Déborah Farès a réuni des milliers de mains
anonymes qui applaudissent à tout rompre dans une chambre
obscure sans vraiment arriver à arrêter le mouvement.
Une exposition intéressante à plus d'un titre qui, dans
le tourbillon des sons qui s'enchaînent, s'entremêlent,
étouffés, étranglés ou reproduits à
l'infini, sait vraiment faire parler d'elle. Messages reçus!
«L'atelier
de recherche»
Cet atelier, qui
allie la réflexion aux travaux d'équipe, les diverses
disciplines à une volonté palpable de sortir du chemin
établi, a été fondé en 1997 par trois
enseignants de l'Alba désireux de faire découvrir leur
ville par des étudiants en mal d'histoire. De petites histoires
en vérité, de celles qui créent des liens, qui
permettent de comprendre la capitale, de vivre Beyrouth, d'aimer cette
ville asphyxiée. Rana Haddad, architecte, Pierre Hage-Boutros,
architecte d'intérieur, et Gregory Buchakjian, historien de
l'art, ont uni leurs talents, donné de leur temps, su
communiquer leur passion à de jeunes étudiants de l'Alba
dans toutes les branches. Derrière «l'Atelier de
recherche», se cache un véritable échange, une
incroyable synergie, une frénétique volonté de
partager le quotidien d'une capitale avec une multitude d'idées
pour mettre en valeur des réflexions, des idées, des cris
et des douleurs qui tournent autour d'une même thématique.
L'aventure a commencé au CCF, avec une installation
intitulée «l'Alba marque l'espace du CCF», en 1997.
Puis une exposition qui n'a duré que l'espace de 24 heures,
bâtie autour d'initiatives personnelles des étudiants
autour de l'idée «Beyrouth, seconde peau». En 2000,
c'est dans le cadre de SIMEA que les étudiants réuniront
leurs travaux issus de leurs recherches autour de l'immeuble Barakat,
rue de Damas.
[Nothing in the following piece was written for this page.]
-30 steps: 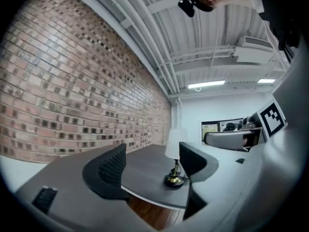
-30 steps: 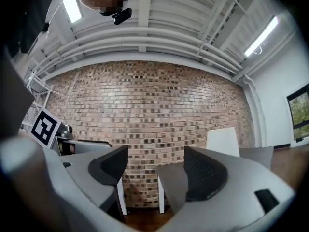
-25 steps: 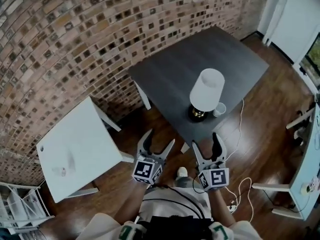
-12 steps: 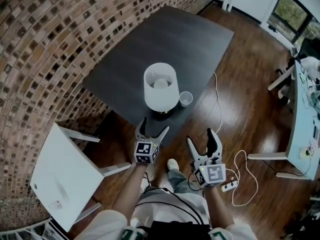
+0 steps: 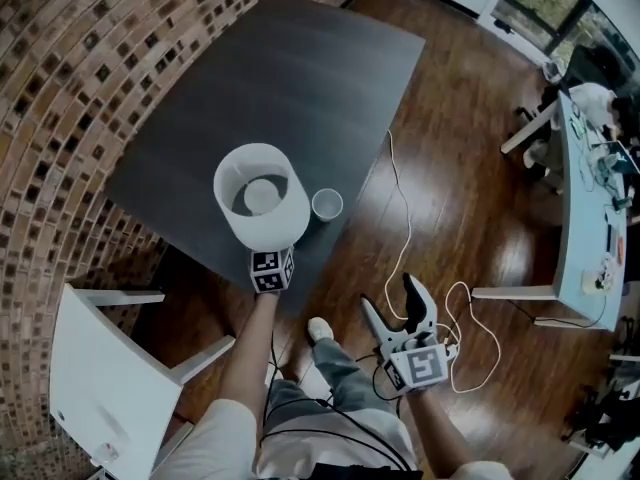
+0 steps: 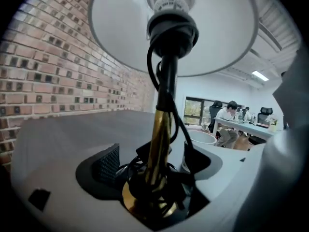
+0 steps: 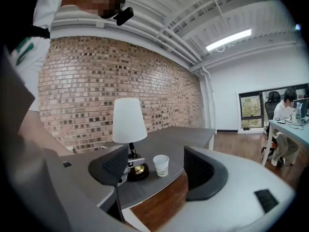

Puis c'est le festival Shams, avec devant le
théâtre de Beyrouth dans le quartier d'Aïn
el-Mreissé, qui est à lui seul un carrefour de
légendes, un siège de théâtre agonisant
durant près d'un mois sous l'œil triste ou amusé des
spectateurs. Encore une façon de réagir à la
ville, à ce qui s'y passe, s'y murmure ou s'y cache, autant de
cris artistiques mille fois préférables au silence.